What is needed here is an exact printout of the data, with no pictures included.

#####

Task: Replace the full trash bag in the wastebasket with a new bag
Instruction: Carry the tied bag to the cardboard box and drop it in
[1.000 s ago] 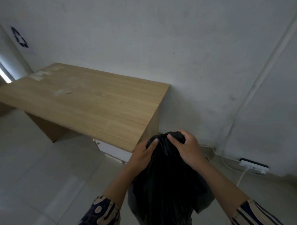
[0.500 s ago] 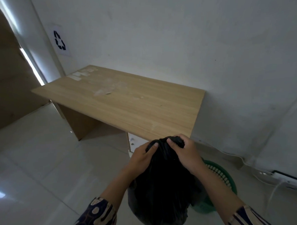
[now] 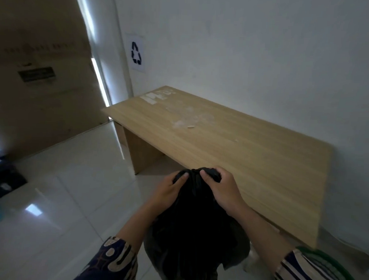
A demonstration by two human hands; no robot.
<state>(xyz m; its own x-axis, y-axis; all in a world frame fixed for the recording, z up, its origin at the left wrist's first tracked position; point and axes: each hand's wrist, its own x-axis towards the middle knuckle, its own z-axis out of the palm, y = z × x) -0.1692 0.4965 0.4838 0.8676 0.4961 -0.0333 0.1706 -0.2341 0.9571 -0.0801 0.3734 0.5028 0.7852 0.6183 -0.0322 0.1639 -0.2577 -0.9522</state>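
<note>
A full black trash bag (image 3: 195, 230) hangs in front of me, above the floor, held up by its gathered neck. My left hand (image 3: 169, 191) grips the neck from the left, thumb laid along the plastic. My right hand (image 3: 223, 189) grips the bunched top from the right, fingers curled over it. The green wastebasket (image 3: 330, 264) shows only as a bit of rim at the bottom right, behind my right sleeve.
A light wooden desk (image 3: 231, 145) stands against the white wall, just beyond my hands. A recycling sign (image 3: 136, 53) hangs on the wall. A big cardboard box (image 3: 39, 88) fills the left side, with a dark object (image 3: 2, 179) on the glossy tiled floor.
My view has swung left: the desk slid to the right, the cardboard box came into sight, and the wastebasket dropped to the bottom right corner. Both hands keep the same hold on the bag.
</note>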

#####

● **Solution**:
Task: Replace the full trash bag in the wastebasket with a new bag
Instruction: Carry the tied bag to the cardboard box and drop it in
[1.000 s ago] 
[0.500 s ago] 
[now] 
A demonstration by two human hands; no robot.
<state>(xyz m; its own x-axis, y-axis; all in a world frame fixed for the recording, z up, its origin at the left wrist's first tracked position; point and axes: each hand's wrist, its own x-axis towards the middle knuckle, its own z-axis out of the palm, y = z × x) -0.1692 0.4965 0.4838 0.8676 0.4961 -0.0333 0.1706 -0.2341 0.9571 -0.0801 0.3734 0.5028 0.7852 0.6183 -0.0322 0.1639 -0.2577 -0.9522</state>
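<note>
A full black trash bag (image 3: 195, 230) hangs in front of me, above the floor, held up by its gathered neck. My left hand (image 3: 169, 191) grips the neck from the left, thumb laid along the plastic. My right hand (image 3: 223, 189) grips the bunched top from the right, fingers curled over it. The green wastebasket (image 3: 330, 264) shows only as a bit of rim at the bottom right, behind my right sleeve.
A light wooden desk (image 3: 231, 145) stands against the white wall, just beyond my hands. A recycling sign (image 3: 136, 53) hangs on the wall. A big cardboard box (image 3: 39, 88) fills the left side, with a dark object (image 3: 2, 179) on the glossy tiled floor.
My view has swung left: the desk slid to the right, the cardboard box came into sight, and the wastebasket dropped to the bottom right corner. Both hands keep the same hold on the bag.
</note>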

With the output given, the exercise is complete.